### Task details
Would you return the listing that follows exactly, leaving its pictures behind?

:: Provided material

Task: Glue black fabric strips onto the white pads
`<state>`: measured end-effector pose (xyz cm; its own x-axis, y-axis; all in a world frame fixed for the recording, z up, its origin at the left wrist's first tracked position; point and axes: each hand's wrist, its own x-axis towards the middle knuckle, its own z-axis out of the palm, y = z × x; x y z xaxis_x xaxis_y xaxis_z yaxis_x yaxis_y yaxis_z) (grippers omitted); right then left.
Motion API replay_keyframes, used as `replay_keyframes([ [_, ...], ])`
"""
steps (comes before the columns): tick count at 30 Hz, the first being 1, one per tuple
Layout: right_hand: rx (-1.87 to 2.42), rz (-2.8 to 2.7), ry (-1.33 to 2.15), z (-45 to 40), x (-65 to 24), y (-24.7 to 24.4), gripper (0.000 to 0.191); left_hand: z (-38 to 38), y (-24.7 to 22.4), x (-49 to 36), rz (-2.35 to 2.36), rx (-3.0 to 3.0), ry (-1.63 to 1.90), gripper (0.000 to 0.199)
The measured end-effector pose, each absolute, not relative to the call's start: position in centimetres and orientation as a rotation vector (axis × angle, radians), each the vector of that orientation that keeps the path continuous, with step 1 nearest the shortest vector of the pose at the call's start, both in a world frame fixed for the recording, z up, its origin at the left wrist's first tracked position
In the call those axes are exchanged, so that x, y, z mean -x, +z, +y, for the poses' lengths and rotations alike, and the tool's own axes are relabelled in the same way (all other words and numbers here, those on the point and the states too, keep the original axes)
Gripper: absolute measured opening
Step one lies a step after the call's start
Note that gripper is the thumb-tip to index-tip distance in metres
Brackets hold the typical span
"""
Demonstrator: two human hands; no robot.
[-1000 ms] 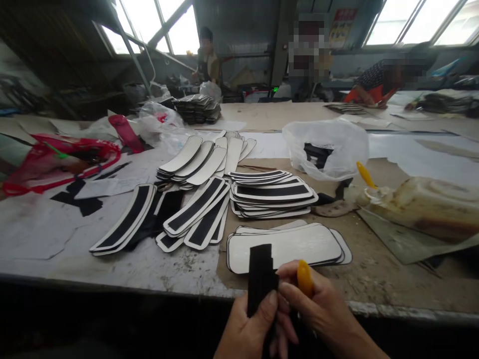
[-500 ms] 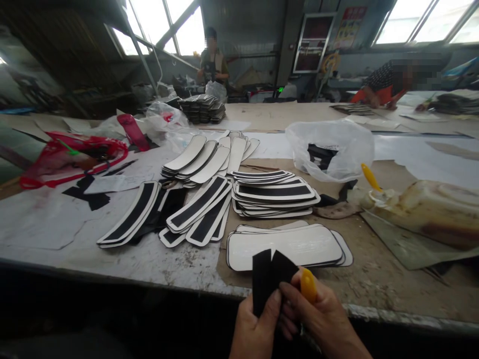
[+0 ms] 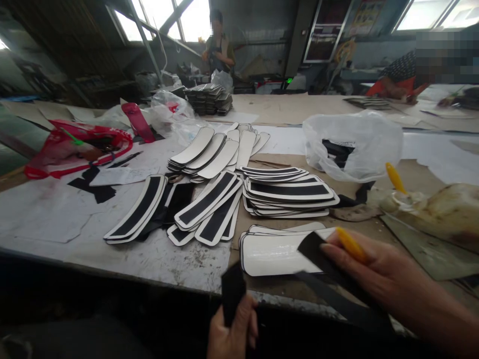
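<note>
My left hand (image 3: 234,326) is closed on a black strip (image 3: 232,291) below the table's front edge. Between thumb and fingers, my right hand (image 3: 377,269) grips another black strip (image 3: 344,279), whose tail hangs down to the right. A yellow handle (image 3: 352,245) is also tucked in that hand; its far end is hidden. Under the right hand's strip lies a stack of white curved pieces (image 3: 279,254) with dark edges. Behind it sits a pile of white pieces with black strips on them (image 3: 288,190). More such pieces (image 3: 205,204) lie fanned out to the left.
Plain white pieces (image 3: 194,147) are stacked farther back. A clear plastic bag (image 3: 359,129) holds black material. On the right, a stained container (image 3: 449,209) stands beside a yellow-handled tool (image 3: 395,178). A red bag (image 3: 48,154) lies left. Two people work across the table.
My hands have moved apart, each with a black strip. The right hand has gone right and up over the white stack, the yellow handle still in it. The view has shifted slightly.
</note>
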<state>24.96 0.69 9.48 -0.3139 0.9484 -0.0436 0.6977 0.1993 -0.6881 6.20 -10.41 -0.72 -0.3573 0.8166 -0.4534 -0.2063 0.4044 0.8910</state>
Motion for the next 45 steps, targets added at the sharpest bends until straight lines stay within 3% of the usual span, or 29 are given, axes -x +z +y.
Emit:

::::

### Answer below
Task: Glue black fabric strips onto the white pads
`<state>`: measured end-effector pose (xyz cm; its own x-axis, y-axis; all in a world frame fixed for the recording, z up, its origin at the left wrist's first tracked position; point and axes: each hand's wrist, its own x-axis towards the middle knuckle, its own z-axis out of the palm, y = z × x; x y z xaxis_x xaxis_y xaxis_z yaxis_x yaxis_y yaxis_z) (grippers omitted); right then left.
Motion API replay_keyframes, used as `replay_keyframes([ [_, ...], ])`
"""
steps (comes before the columns): tick count at 30 Hz, the first being 1, one per tuple
Layout: right_hand: rx (-1.87 to 2.42), rz (-2.8 to 2.7), ry (-1.33 to 2.15), z (-45 to 40), x (-65 to 24), y (-24.7 to 24.4), gripper (0.000 to 0.191); left_hand: z (-38 to 38), y (-24.7 to 22.4), x (-49 to 36), rz (-2.35 to 2.36), rx (-3.0 to 3.0), ry (-1.63 to 1.90), gripper (0.000 to 0.199)
The measured end-effector pose, each absolute, not relative to the call's start: position in centimetres and orientation as a rotation vector (axis × angle, radians), each the vector of that orientation that keeps the path continuous, with step 1 nearest the shortest vector of the pose at the call's start, both in a world frame fixed for the recording, z up, its origin at the left wrist's first tracked position
In the call those axes are exchanged, so that x, y, z mean -x, +z, +y, for the poses' lengths and rotations alike, and the tool's own axes are relabelled in the same way (all other words and numbers here, those on the point and the states too, keep the original axes)
Gripper: absolute measured opening
Step one lies a step after the call's start
Note that gripper is the thumb-tip to index-tip distance in metres
Brackets hold the typical span
"""
Demonstrator: two human hands; no robot.
[-1000 ms] 
[-500 ms] 
[+0 ms] 
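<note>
My left hand (image 3: 234,326) is closed on a black strip (image 3: 232,291) below the table's front edge. Between thumb and fingers, my right hand (image 3: 377,269) grips another black strip (image 3: 344,279), whose tail hangs down to the right. A yellow handle (image 3: 352,245) is also tucked in that hand; its far end is hidden. Under the right hand's strip lies a stack of white curved pieces (image 3: 279,254) with dark edges. Behind it sits a pile of white pieces with black strips on them (image 3: 288,190). More such pieces (image 3: 205,204) lie fanned out to the left.
Plain white pieces (image 3: 194,147) are stacked farther back. A clear plastic bag (image 3: 359,129) holds black material. On the right, a stained container (image 3: 449,209) stands beside a yellow-handled tool (image 3: 395,178). A red bag (image 3: 48,154) lies left. Two people work across the table.
My hands have moved apart, each with a black strip. The right hand has gone right and up over the white stack, the yellow handle still in it. The view has shifted slightly.
</note>
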<state>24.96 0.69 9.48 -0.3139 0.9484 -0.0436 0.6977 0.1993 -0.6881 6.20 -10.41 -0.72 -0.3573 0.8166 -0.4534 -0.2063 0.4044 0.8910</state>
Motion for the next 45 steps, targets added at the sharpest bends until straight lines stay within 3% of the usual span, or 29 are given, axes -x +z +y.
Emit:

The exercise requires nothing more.